- _Exercise_
Repeat exactly, and only, the lines below starting at the line that contains "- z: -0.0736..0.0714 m" and ending at the line that contains "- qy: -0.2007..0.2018", inclusive of both.

Extracted records
* * * * * * * * *
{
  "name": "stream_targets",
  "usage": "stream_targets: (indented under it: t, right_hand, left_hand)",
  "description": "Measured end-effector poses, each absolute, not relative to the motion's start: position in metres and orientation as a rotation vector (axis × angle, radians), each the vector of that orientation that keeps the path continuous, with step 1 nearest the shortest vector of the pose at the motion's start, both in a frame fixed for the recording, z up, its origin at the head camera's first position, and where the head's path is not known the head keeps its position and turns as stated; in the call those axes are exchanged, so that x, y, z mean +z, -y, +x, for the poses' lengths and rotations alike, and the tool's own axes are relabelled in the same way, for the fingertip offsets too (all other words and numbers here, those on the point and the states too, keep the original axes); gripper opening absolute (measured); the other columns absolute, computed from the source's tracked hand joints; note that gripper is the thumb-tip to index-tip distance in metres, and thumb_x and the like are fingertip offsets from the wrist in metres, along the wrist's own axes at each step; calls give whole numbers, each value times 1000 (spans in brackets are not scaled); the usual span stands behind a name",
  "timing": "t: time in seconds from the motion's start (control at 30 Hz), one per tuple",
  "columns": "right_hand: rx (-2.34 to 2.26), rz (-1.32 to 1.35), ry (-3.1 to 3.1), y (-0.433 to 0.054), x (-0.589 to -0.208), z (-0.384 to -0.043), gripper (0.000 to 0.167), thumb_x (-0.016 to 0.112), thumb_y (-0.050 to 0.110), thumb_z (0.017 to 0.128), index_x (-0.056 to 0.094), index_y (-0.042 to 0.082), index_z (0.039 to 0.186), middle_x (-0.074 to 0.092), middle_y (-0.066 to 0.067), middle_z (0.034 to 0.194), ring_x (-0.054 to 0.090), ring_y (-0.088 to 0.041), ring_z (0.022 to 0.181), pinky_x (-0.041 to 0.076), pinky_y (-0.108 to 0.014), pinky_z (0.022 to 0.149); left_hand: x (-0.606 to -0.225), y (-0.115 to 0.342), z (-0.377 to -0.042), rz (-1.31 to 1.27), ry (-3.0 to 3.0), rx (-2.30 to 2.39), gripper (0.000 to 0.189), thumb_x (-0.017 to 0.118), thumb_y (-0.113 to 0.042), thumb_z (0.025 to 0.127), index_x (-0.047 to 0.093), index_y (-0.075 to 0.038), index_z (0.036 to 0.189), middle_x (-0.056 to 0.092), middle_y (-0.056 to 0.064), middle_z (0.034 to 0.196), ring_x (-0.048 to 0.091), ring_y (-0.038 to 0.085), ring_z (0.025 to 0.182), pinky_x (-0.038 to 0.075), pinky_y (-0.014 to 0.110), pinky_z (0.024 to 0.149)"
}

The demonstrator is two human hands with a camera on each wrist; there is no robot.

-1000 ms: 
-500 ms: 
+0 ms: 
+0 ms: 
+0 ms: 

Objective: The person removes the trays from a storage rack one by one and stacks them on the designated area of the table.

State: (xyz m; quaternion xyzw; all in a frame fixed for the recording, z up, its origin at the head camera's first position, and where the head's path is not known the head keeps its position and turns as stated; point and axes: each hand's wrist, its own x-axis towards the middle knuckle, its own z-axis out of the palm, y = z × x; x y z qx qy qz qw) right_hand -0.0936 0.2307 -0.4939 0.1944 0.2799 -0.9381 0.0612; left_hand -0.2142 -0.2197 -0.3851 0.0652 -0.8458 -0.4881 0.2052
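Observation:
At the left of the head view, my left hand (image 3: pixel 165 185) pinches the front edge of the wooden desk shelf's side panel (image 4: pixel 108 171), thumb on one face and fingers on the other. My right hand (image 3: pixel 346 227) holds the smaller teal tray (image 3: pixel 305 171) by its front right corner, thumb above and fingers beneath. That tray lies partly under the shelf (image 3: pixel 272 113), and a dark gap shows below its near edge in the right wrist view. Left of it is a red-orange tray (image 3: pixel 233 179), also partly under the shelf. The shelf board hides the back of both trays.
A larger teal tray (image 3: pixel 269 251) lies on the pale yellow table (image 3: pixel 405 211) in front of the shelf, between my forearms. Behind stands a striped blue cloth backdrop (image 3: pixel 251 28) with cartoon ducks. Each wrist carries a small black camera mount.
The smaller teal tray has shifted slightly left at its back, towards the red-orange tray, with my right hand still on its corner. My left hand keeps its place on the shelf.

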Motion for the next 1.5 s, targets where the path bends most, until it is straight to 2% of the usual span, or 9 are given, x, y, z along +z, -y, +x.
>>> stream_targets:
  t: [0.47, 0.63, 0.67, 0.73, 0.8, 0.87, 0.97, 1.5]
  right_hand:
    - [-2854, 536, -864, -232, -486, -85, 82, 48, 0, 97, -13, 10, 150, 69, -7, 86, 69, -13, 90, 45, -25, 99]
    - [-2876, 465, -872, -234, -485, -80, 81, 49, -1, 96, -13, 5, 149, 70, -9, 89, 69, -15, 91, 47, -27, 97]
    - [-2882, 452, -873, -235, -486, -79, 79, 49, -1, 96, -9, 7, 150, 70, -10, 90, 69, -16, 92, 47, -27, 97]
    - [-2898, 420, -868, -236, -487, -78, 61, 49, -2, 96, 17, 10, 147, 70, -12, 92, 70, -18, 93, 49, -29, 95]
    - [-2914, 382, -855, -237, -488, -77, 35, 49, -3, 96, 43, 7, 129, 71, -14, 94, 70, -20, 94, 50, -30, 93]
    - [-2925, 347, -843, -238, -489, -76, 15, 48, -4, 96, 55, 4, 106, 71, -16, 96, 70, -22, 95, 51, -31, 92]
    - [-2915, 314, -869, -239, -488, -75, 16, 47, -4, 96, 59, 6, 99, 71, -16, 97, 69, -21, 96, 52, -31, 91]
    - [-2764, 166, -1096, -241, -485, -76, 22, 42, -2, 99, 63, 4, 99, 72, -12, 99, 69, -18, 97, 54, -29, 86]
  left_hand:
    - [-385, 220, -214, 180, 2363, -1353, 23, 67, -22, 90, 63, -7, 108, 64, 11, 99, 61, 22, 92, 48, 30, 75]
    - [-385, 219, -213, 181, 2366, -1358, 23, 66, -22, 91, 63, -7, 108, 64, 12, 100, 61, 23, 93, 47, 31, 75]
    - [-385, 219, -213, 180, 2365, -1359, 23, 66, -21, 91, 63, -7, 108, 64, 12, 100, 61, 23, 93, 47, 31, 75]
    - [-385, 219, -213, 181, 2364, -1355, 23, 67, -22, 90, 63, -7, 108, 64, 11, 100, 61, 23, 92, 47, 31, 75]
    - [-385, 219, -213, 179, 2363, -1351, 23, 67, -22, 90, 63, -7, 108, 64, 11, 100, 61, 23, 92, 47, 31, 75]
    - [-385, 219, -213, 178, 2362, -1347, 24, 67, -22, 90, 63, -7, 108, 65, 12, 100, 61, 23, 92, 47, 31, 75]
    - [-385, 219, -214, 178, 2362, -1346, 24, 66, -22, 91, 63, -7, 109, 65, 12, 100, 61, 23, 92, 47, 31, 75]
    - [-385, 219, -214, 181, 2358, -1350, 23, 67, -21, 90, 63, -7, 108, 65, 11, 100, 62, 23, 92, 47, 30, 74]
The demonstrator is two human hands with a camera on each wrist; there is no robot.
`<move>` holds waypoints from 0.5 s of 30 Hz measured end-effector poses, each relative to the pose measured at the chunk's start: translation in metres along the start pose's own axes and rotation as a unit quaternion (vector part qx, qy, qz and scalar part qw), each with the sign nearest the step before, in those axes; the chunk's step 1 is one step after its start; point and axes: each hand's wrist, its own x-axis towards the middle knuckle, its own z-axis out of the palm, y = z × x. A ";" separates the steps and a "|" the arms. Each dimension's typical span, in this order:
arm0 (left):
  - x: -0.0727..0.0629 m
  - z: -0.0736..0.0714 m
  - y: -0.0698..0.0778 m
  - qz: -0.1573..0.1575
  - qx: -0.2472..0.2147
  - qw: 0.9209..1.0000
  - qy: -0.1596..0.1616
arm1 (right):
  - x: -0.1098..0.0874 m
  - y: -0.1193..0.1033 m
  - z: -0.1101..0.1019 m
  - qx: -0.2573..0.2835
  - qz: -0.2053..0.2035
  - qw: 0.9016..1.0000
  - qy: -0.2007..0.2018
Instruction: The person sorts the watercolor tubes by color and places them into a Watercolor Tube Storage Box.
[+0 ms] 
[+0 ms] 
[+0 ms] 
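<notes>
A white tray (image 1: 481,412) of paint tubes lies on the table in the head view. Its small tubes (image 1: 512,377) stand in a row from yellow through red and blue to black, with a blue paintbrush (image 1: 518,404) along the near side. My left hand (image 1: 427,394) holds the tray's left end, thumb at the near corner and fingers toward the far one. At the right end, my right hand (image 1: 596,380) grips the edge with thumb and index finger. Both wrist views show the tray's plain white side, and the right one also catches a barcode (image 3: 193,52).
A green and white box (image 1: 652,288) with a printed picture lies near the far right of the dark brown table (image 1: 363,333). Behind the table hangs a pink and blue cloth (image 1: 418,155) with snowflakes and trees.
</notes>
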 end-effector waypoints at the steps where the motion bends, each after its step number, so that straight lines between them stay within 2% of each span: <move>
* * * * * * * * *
- _Result of this task_
  - z: -0.0736..0.0714 m
  - y: -0.0698..0.0778 m
  - qz: -0.1573..0.1575
  - qx: -0.2472..0.2147
  - qw: 0.9209..1.0000
  - qy: -0.1596..0.1616
arm1 (right):
  - x: -0.1098..0.0874 m
  - y: -0.1193..0.1033 m
  - z: -0.1101..0.1019 m
  - qx: -0.2573..0.2835
  - qz: -0.2053..0.2035
  - qw: 0.9016..1.0000
  - qy: -0.2007..0.2018

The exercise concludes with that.